Aside from situations at the diner, the majority of the book focuses on Pearl's budding relationship with local auto mechanic and part-time caretaker Reuben Styles as well as her side-affair with flighty poet David Christopher, whose younger years can be fully explored in Tabitha's earlier novel Caretakers. I must admit, if I had any problems with the book it was Pearl's simultaneous affairs. I feel like it went on just a little too long to be believable, because this is Nodd's Ridge -- a place so small that everyone almost always knows each others business, and Pearl is able to keep this hidden for months. I don't know. It didn't bother me TOO badly, I guess, because the author paints Pearl so sympathetically that the reader DOESN'T want anyone to find out what's going on -- they just want her to be happy and stop spreading herself so thin at the diner. David and Reuben, like Pearl (and, well, every other character here) are fully-drawn characters. They have good qualities as well as flaws, but that's true for anyone. David is flighty and . . . strange, but it's justifiable: his sister was murdered in the lake when he was young, and he's recently lost his mother to cancer. Reuben is a strong, level-handed guy, but he's recently been divorced and having trouble making his kids (waitress Karen and teenage son Sam, whom we see more of in Tabitha's next book, One On One) respect him.

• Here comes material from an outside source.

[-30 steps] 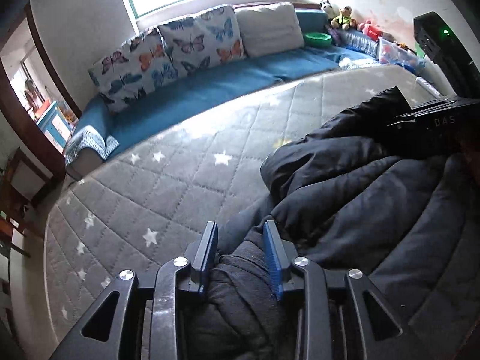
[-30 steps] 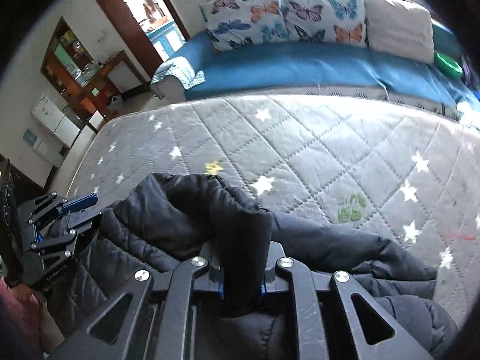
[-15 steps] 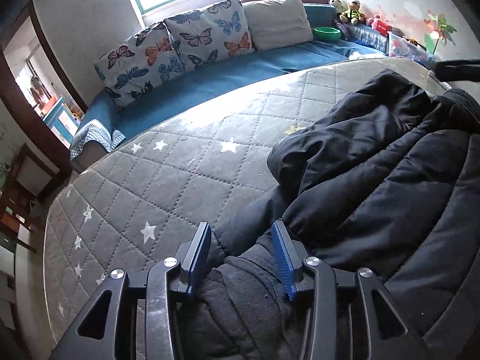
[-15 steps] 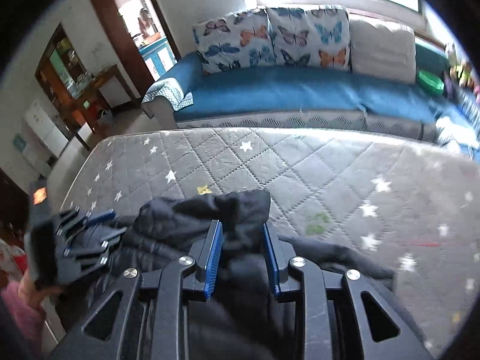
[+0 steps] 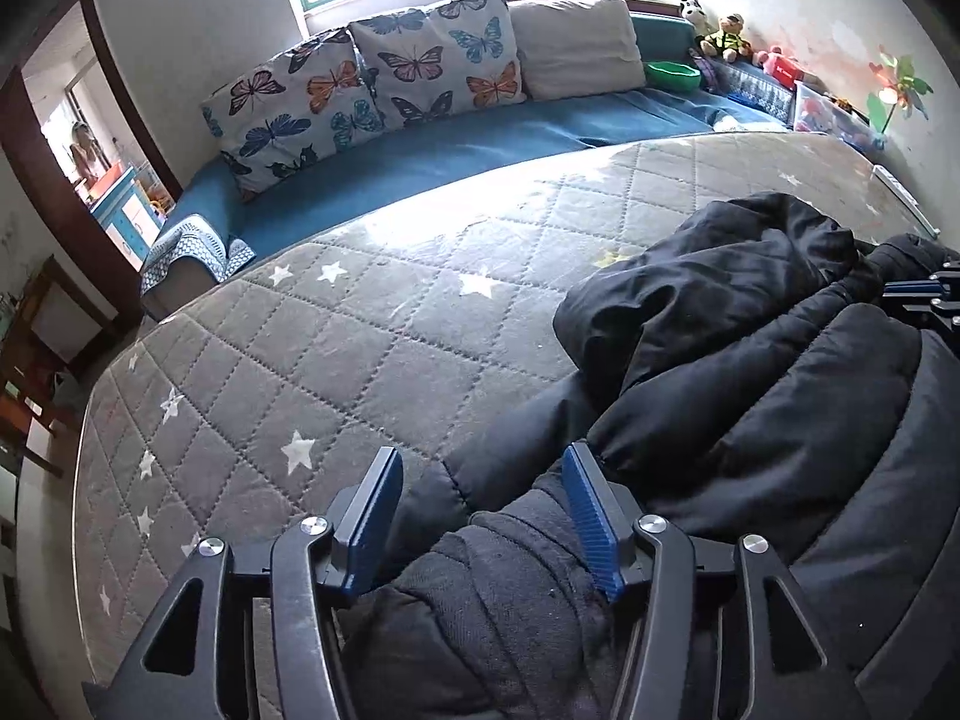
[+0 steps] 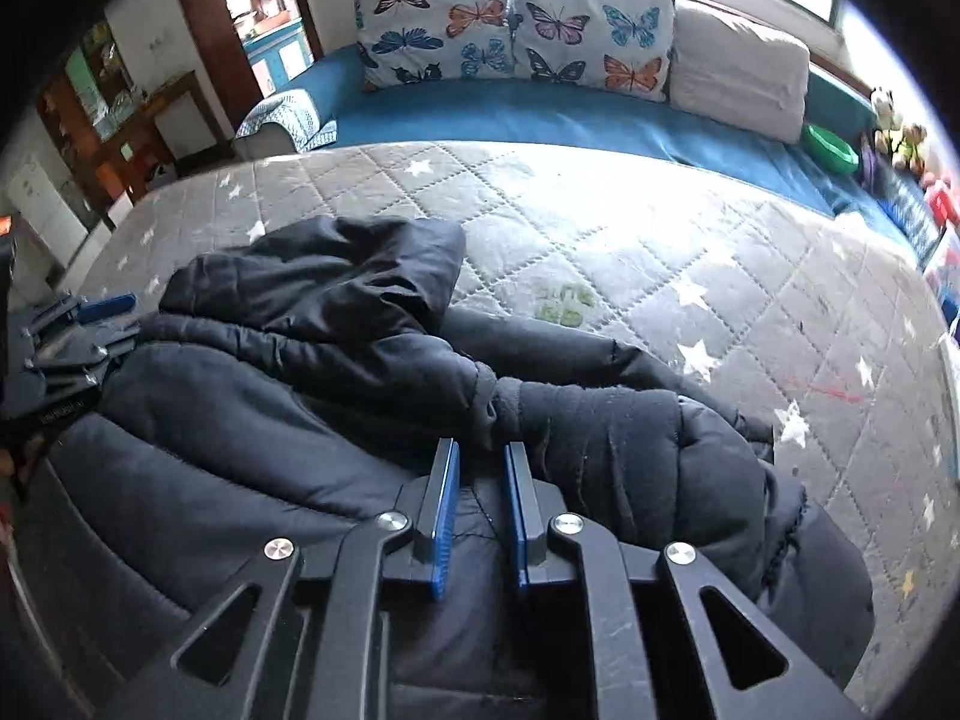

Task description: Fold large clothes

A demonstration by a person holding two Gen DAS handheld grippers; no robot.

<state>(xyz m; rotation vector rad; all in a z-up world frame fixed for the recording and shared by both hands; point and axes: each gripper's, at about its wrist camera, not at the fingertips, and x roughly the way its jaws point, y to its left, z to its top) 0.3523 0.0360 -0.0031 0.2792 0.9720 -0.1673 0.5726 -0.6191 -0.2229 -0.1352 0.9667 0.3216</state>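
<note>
Jacket: black quilted coat, spread over the lower right of the left wrist view; in the right wrist view filling the lower left and centre, lying on the mattress.
Cuff: ribbed dark sleeve end, bottom centre of the left wrist view, lying between the fingers of the left gripper.
Left gripper: bottom centre, blue pads spread wide apart, one on each side of the cuff, neither pressing on it; also seen as a dark shape with a blue pad at the left edge of the right wrist view, against the coat's edge.
Right gripper: bottom centre, blue pads with a narrow gap between them, parted, over the coat; whether a little cloth sits in the gap cannot be told. Partly seen at the right edge of the left wrist view, on the coat.
Second sleeve: centre right of the right wrist view, folded across the coat just beyond the right gripper's tips.
Mattress: grey quilted surface with white stars, centre left; upper right.
Sofa: blue seat across the upper frame behind the mattress.
Cushions: butterfly-print pair at upper centre; top centre, leaning on the sofa back.
</note>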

The affairs do, eventually, end, and Pearl ends up with Reuben and (mostly) everyone lives happily ever after.

So far, Pearl is the best book I've read by Tabitha King because it flows really well and there are no unneeded words to pad out the length (that's not to say her other books have that either -- they don't -- but I know that's something many authors fall prey to) and the reader is immediately pulled into this chapter of the Nodd's Ridge story. It's a book I really couldn't put down until I was finished, and I will definitely be reading it again sometime.  I'm awfully glad I started out the year with this one, because I couldn't think of a better novel to begin 2015 with!